> [Your instructions]
In your reply, write out each entry exactly as given.

Items from a data source:
::::::::

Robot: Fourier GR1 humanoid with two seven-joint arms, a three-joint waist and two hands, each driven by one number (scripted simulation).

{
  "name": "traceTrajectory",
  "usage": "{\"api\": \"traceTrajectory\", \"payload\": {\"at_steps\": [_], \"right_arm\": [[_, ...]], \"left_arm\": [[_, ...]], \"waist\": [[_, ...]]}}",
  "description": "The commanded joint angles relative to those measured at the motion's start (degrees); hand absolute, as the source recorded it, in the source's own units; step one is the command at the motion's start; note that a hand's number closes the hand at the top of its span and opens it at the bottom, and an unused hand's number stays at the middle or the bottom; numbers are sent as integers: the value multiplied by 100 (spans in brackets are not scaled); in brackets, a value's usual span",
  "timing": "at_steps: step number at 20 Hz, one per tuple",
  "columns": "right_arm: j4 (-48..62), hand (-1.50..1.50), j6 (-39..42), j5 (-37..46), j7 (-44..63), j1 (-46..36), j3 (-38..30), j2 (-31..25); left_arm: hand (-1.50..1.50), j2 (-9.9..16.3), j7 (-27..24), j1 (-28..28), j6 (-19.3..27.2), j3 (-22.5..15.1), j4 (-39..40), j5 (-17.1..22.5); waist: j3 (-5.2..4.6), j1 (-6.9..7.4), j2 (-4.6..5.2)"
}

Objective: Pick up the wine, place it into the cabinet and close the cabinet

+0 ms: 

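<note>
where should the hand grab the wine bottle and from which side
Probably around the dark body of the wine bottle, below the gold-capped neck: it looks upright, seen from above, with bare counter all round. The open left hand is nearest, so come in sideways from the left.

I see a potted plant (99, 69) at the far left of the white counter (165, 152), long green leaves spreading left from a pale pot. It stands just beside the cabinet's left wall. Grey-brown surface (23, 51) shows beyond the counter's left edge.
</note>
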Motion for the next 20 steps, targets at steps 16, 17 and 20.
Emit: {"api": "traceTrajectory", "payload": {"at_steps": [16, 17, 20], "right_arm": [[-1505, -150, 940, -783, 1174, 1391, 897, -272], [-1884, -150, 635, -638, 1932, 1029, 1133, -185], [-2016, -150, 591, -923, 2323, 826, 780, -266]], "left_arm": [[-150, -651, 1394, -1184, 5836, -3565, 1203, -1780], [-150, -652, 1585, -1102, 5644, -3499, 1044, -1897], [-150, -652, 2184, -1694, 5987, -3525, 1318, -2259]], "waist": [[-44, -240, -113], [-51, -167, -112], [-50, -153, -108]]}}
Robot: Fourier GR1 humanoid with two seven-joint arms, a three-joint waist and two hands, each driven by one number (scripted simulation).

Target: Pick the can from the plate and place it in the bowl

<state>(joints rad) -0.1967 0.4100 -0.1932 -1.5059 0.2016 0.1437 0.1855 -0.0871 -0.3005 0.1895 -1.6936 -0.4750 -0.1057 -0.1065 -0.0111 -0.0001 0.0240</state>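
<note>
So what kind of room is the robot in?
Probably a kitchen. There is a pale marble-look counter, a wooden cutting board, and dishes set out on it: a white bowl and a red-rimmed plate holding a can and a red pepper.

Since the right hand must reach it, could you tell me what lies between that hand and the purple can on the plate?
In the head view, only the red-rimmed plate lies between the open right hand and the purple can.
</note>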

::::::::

> [Exercise result]
Robot: Fourier GR1 humanoid with two seven-joint arms, a three-joint waist and two hands, each driven by one number (scripted simulation).

{
  "name": "traceTrajectory",
  "usage": "{\"api\": \"traceTrajectory\", \"payload\": {\"at_steps\": [_], \"right_arm\": [[_, ...]], \"left_arm\": [[_, ...]], \"waist\": [[_, ...]]}}",
  "description": "The commanded joint angles relative to those measured at the motion's start (degrees); hand absolute, as the source recorded it, in the source's own units; step one is the command at the motion's start; note that a hand's number closes the hand at the top of its span and opens it at the bottom, and an unused hand's number stays at the middle or the bottom; numbers are sent as integers: the value multiplied by 100 (spans in brackets are not scaled); in brackets, a value's usual span",
  "timing": "at_steps: step number at 20 Hz, one per tuple",
  "columns": "right_arm: j4 (-48..62), hand (-1.50..1.50), j6 (-39..42), j5 (-37..46), j7 (-44..63), j1 (-46..36), j3 (-38..30), j2 (-31..25); left_arm: hand (-1.50..1.50), j2 (-9.9..16.3), j7 (-27..24), j1 (-28..28), j6 (-19.3..27.2), j3 (-22.5..15.1), j4 (-39..40), j5 (-17.1..22.5); waist: j3 (-5.2..4.6), j1 (-6.9..7.4), j2 (-4.6..5.2)"
}

Objective: Pick up the wine, place it into the cabinet and close the cabinet

+0 ms: 

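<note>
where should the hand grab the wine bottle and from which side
Probably around the dark body of the wine bottle, below the gold-capped neck: it looks upright, seen from above, with bare counter all round. The open left hand is nearest, so come in sideways from the left.

I see a potted plant (99, 69) at the far left of the white counter (165, 152), long green leaves spreading left from a pale pot. It stands just beside the cabinet's left wall. Grey-brown surface (23, 51) shows beyond the counter's left edge.
</note>
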Motion for the next 20 steps, targets at steps 16, 17 and 20.
Emit: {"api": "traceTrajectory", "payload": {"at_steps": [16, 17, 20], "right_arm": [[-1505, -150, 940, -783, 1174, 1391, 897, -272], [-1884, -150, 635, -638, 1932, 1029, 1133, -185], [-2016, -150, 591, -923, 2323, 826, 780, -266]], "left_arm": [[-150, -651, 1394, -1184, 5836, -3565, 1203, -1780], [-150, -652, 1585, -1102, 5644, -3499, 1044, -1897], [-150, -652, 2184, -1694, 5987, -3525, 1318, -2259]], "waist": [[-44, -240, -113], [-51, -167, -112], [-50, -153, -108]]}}
Robot: Fourier GR1 humanoid with two seven-joint arms, a three-joint waist and two hands, each driven by one number (scripted simulation).

Target: Pick the can from the plate and place it in the bowl

<state>(joints rad) -0.1967 0.4100 -0.1932 -1.5059 0.2016 0.1437 0.1855 -0.0871 -0.3005 0.1895 -1.6936 -0.4750 -0.1057 -0.1065 -0.0111 -0.0001 0.0240</state>
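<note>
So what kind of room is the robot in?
Probably a kitchen. There is a pale marble-look counter, a wooden cutting board, and dishes set out on it: a white bowl and a red-rimmed plate holding a can and a red pepper.

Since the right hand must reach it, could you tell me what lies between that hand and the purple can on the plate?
In the head view, only the red-rimmed plate lies between the open right hand and the purple can.
</note>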

Nothing else belongs to this answer.